■ About this task ■
Output only how many lines below contain "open".

Records from a data source
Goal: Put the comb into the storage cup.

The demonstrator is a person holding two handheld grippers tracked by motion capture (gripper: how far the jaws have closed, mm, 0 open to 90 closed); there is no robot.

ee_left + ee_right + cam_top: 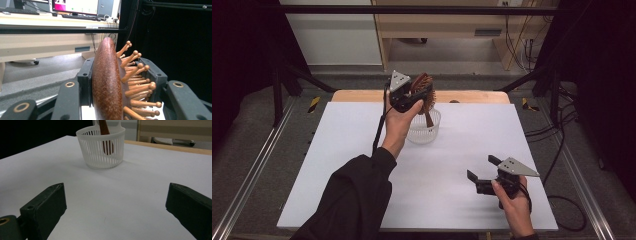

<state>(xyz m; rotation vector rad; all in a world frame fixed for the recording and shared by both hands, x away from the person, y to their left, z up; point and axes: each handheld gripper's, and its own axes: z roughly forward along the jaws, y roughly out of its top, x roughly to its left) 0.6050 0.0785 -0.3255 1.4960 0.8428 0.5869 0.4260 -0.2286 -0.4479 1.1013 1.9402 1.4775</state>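
Note:
A brown wooden hairbrush (426,94) with round-tipped wooden pins stands upright over a white slotted basket (424,127), its handle (105,135) down inside the basket. My left gripper (409,95) is shut on the brush head (107,82), one jaw on the smooth back, the other among the pins. My right gripper (481,168) rests low over the white table (362,150) near its front right, jaws wide apart with nothing between them. In the right gripper view the basket (102,147) sits ahead on the table.
The table's wooden far edge (362,95) lies just behind the basket. Dark frame rails (257,155) run along both sides. A desk with a monitor (75,6) stands beyond the table.

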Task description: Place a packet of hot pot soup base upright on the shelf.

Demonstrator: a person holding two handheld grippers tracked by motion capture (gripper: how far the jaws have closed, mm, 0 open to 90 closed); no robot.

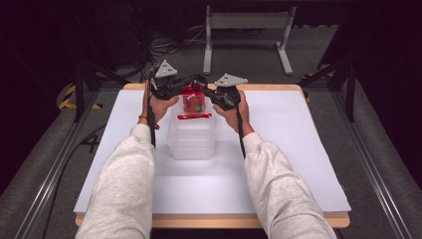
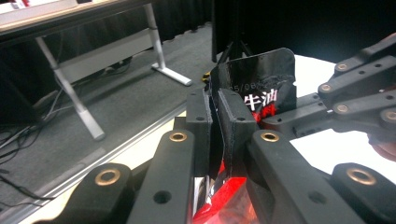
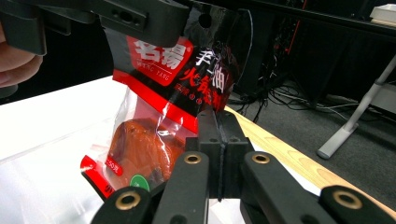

■ Exercise solution ■
2